L’équipe d’enquêteurs chargée d’explorer les massacres de civils perpétrés par des groupes armés dans la région de Fataki, en territoire de Djugu (Ituri), a malheureusement suspendu ses travaux dès le mercredi 17 septembre, seulement un jour après leur lancement. Cette décision a été motivée par plusieurs menaces pesant sur les enquêteurs, notamment celles provenant des miliciens de la Convention pour la révolution populaire (CRP) de Thomas Lubanga.
Le colonel Joseph Mekelele, auditeur supérieur près la Cour militaire de l’Ituri, a exprimé ses inquiétudes face à l’intoxication d’une partie de la population par certains hommes politiques, qui ont tenté de dissuader les habitants de collaborer avec les enquêteurs. « Cela pourrait retarder la quête de justice pour les victimes des atrocités commises par ces groupes armés », a-t-il déploré.

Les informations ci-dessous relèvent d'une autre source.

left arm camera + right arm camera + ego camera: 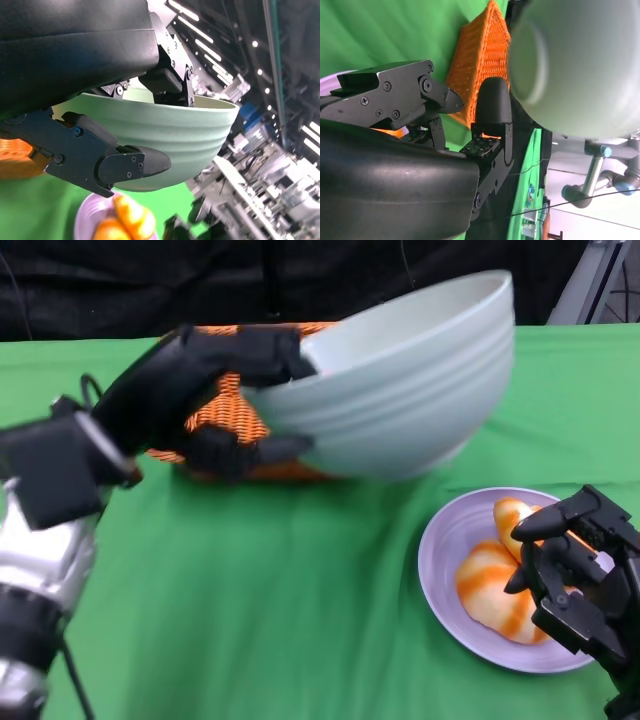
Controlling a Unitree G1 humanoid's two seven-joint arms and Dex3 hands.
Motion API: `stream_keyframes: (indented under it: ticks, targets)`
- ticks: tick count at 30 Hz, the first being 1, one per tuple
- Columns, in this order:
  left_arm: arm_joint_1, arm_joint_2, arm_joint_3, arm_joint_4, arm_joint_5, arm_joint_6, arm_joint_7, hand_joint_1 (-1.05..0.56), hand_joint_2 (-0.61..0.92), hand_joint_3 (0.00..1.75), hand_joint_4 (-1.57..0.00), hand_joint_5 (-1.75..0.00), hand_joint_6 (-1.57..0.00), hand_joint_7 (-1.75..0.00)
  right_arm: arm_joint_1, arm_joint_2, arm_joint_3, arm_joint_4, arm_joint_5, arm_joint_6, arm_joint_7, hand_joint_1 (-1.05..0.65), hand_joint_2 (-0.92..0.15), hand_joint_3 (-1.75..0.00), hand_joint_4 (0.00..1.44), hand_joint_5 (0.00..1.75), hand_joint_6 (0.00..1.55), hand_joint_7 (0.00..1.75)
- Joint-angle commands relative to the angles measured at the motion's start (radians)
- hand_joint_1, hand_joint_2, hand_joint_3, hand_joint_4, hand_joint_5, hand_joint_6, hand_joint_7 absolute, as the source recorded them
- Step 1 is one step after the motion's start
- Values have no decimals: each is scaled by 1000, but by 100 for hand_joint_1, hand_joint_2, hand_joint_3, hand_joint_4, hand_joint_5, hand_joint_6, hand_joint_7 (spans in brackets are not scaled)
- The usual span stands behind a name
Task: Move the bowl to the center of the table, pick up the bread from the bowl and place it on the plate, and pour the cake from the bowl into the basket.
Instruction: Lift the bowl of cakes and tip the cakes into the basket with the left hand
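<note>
While left robot hand [215, 390] tilts bowl [400, 380] | bread [495, 585] plated (head view only)

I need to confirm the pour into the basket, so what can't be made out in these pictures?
- Inside of the bowl: every view shows only its outer wall, so whether the cake is in it is hidden.
- Inside of the basket: head view, covered by the bowl and left hand.
- Bread on the plate: partly behind the right hand.

A green cloth [260, 620] covers the counter, with a black backdrop [120, 285] hanging behind its far edge. Beyond the counter stand a grey metal arm with a blue joint [600, 167], and ceiling strip lights [210, 30] above blurred workshop equipment [265, 175].
</note>
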Motion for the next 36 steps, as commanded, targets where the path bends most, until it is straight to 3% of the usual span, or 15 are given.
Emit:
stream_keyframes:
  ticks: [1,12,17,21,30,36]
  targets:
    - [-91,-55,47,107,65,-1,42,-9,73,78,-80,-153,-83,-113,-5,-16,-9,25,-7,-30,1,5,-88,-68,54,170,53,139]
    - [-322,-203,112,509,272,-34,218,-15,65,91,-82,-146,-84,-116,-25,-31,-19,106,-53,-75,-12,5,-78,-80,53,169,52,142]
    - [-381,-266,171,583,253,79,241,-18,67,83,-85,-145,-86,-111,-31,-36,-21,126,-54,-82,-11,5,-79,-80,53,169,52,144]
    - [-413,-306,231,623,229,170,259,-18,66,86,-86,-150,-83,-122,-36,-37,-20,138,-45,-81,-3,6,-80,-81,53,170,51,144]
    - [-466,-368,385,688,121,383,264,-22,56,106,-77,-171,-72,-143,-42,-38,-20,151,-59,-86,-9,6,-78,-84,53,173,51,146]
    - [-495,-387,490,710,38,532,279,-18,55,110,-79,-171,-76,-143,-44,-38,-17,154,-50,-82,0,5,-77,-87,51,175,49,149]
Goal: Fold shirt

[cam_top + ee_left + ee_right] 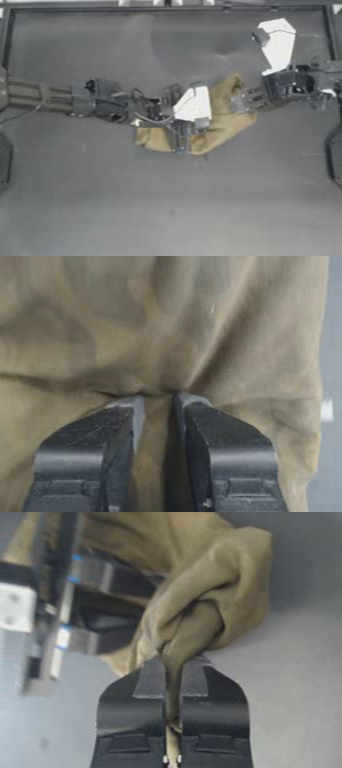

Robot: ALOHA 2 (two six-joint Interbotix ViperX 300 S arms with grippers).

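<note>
The tan shirt (pixel 224 122) lies bunched in a crumpled heap at the middle of the table. My left gripper (pixel 180 137) reaches in from the left and sits over the heap's near-left part. In the left wrist view the shirt (pixel 167 326) fills the picture, and my left gripper (pixel 158 400) is shut on a pinch of it, with creases radiating from the tips. My right gripper (pixel 238 102) comes in from the right at the heap's far-right edge. In its wrist view my right gripper (pixel 172 664) is shut on a twisted fold of the shirt (pixel 214 597), lifted slightly off the table.
A white patch (pixel 277 44) shows at the back right, beside the right arm. The left arm's body (pixel 73 607) stands close behind the cloth in the right wrist view. Bare dark table (pixel 167 200) stretches toward the front. A raised rail (pixel 167 7) borders the back.
</note>
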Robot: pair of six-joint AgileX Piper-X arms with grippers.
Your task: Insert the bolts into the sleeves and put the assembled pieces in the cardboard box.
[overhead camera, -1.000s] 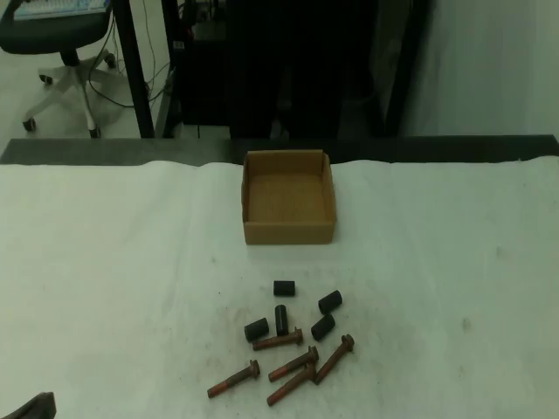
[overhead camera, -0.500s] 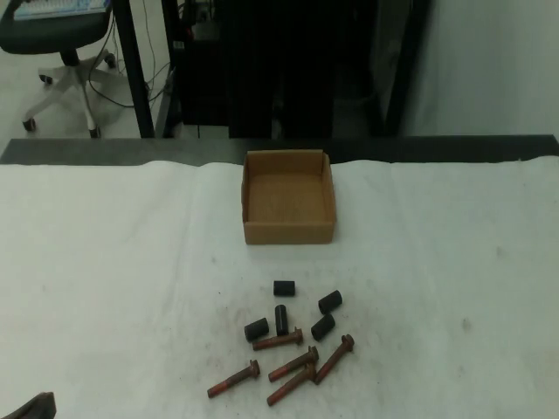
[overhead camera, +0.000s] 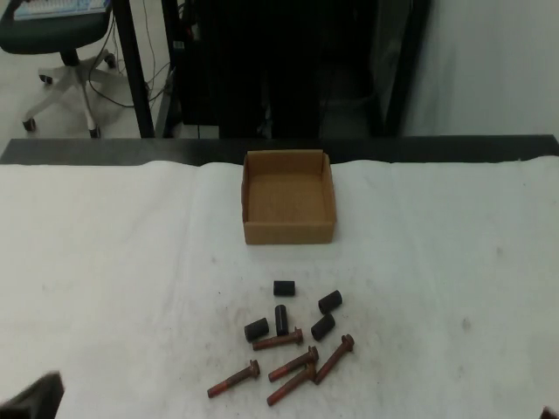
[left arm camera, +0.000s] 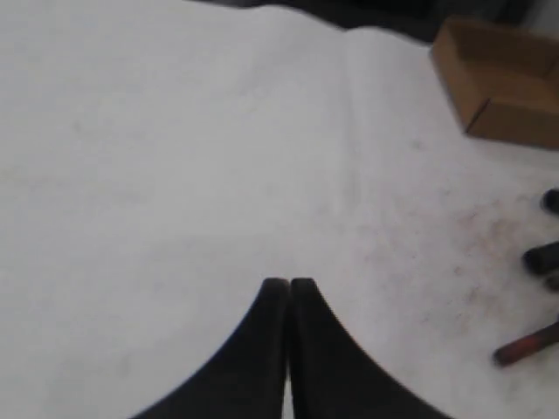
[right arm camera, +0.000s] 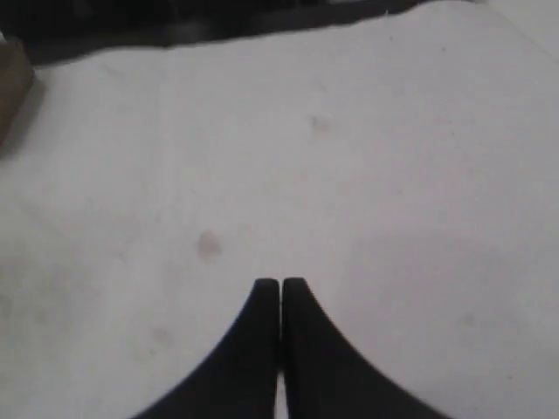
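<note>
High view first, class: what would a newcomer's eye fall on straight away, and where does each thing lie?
The open cardboard box stands mid-bench toward the far edge of the white cloth, with nothing inside it. Nearer the camera lies a loose cluster: five black sleeves and, just in front of them, five reddish-brown bolts, none yet inserted.

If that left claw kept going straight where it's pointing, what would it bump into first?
Probably just the white cloth. The left gripper, shut, aims across it; the cardboard box and a black sleeve lie off to one side. Depth is unclear.
</note>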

Cependant, le colonel Mekelele reste ferme dans sa conviction que, malgré les obstacles, ces crimes étant imprescriptibles, les auteurs seront un jour traduits en justice. « Peu importe le temps que cela prendra, nous ne laisserons pas ces crimes impunis », a-t-il assuré.
La mission d’enquête, qui incluait des représentants de la justice militaire, des experts en droits de l’homme de la MONUSCO/Bunia, ainsi que des médecins légistes de la PNC et d’autres spécialistes d’organismes internationaux, avait pour but de recueillir des preuves sur les crimes commis entre le 8 et le 12 février 2025 à Jaiba et Aru. L’objectif ultime était d’identifier et de punir les responsables de ces actes inacceptables.